*About this exercise*. Without changing a word, repeat the data, and include no pictures.

*Data section*.
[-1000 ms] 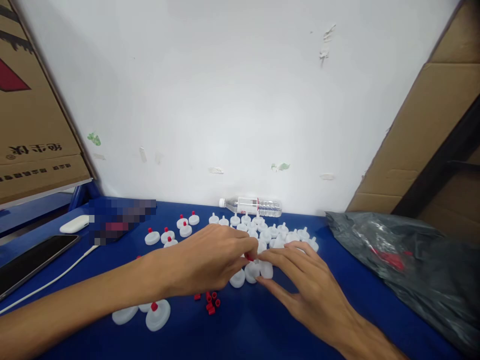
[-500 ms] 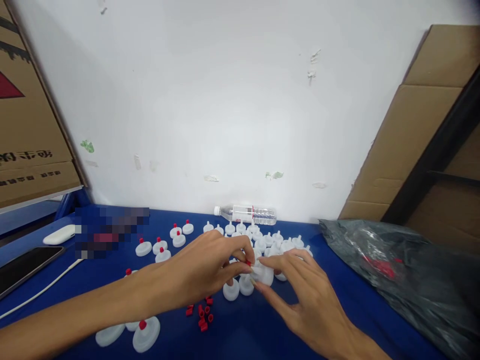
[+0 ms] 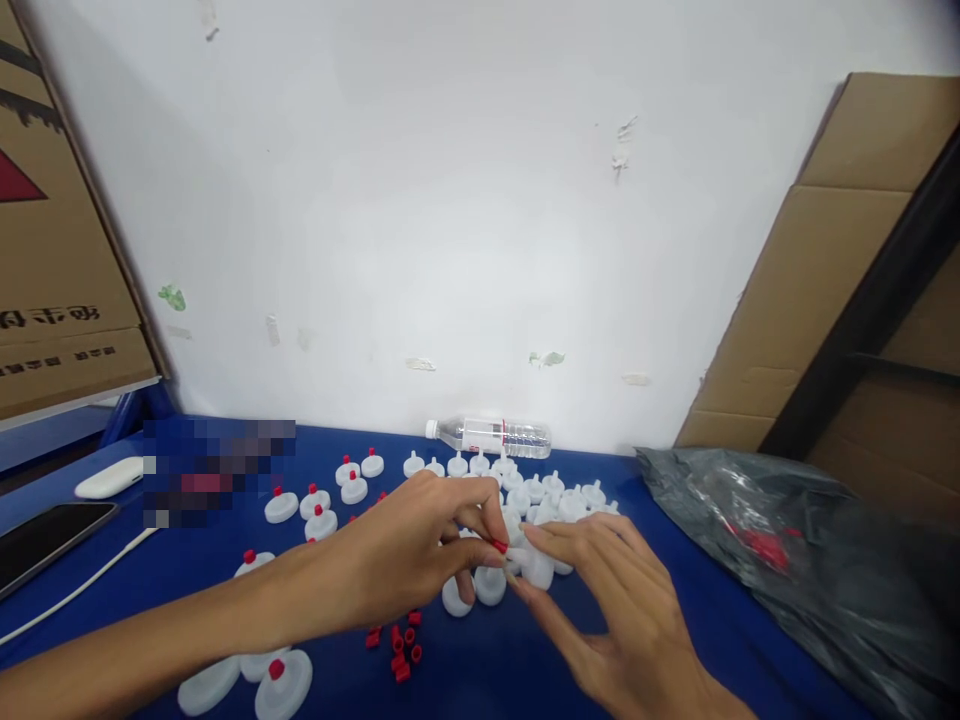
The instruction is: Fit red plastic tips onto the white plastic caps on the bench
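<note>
Between thumb and index finger, my left hand (image 3: 442, 545) pinches a small red cap (image 3: 500, 547). My right hand (image 3: 619, 590) grips a white plastic nozzle lid (image 3: 536, 565) by its round base, its spout turned left toward the red cap. The cap is at the spout's tip; how far it sits over the spout I cannot tell. Behind both hands stand several white nozzle lids (image 3: 457, 464) without caps. Loose red caps (image 3: 399, 640) lie on the blue table below my left hand. To the left are several lids with red tips (image 3: 281, 505), some partly hidden by my left forearm.
A clear plastic bottle (image 3: 491, 437) lies by the wall. At right is a dark grey plastic bag (image 3: 810, 570) with red pieces in clear plastic on it. A phone (image 3: 52, 540), a white device (image 3: 111, 478) and a white cable (image 3: 82, 583) are at left. Cardboard (image 3: 810, 290) leans at right.
The view has shifted slightly. Both hands keep their grips, the red cap and lid still held together, with the lid's base turned a little.
</note>
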A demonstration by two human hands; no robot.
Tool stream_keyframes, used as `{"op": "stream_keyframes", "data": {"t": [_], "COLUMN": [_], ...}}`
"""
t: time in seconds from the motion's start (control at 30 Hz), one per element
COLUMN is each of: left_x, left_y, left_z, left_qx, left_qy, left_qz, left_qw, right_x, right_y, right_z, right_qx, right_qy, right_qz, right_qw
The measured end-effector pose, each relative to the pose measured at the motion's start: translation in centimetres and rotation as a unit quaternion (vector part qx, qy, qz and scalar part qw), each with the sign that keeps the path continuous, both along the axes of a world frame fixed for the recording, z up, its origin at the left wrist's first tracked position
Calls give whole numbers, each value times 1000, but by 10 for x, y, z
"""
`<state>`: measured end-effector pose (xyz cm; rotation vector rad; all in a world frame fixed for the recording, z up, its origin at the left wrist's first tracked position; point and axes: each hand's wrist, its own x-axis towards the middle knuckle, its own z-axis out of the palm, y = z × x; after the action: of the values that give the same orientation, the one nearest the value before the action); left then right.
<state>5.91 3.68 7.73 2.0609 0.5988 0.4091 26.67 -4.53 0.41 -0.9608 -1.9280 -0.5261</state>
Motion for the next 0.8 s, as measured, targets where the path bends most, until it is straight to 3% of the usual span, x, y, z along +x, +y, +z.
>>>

*Solution to this task*.
[-1000 ms] 
[-500 ms] 
[+0 ms] 
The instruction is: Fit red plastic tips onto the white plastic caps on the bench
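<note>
Between thumb and index finger, my left hand (image 3: 442, 545) pinches a small red cap (image 3: 500, 547). My right hand (image 3: 619, 590) grips a white plastic nozzle lid (image 3: 536, 565) by its round base, its spout turned left toward the red cap. The cap is at the spout's tip; how far it sits over the spout I cannot tell. Behind both hands stand several white nozzle lids (image 3: 457, 464) without caps. Loose red caps (image 3: 399, 640) lie on the blue table below my left hand. To the left are several lids with red tips (image 3: 281, 505), some partly hidden by my left forearm.
A clear plastic bottle (image 3: 491, 437) lies by the wall. At right is a dark grey plastic bag (image 3: 810, 570) with red pieces in clear plastic on it. A phone (image 3: 52, 540), a white device (image 3: 111, 478) and a white cable (image 3: 82, 583) are at left. Cardboard (image 3: 810, 290) leans at right.
The view has shifted slightly. Both hands keep their grips, the red cap and lid still held together, with the lid's base turned a little.
</note>
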A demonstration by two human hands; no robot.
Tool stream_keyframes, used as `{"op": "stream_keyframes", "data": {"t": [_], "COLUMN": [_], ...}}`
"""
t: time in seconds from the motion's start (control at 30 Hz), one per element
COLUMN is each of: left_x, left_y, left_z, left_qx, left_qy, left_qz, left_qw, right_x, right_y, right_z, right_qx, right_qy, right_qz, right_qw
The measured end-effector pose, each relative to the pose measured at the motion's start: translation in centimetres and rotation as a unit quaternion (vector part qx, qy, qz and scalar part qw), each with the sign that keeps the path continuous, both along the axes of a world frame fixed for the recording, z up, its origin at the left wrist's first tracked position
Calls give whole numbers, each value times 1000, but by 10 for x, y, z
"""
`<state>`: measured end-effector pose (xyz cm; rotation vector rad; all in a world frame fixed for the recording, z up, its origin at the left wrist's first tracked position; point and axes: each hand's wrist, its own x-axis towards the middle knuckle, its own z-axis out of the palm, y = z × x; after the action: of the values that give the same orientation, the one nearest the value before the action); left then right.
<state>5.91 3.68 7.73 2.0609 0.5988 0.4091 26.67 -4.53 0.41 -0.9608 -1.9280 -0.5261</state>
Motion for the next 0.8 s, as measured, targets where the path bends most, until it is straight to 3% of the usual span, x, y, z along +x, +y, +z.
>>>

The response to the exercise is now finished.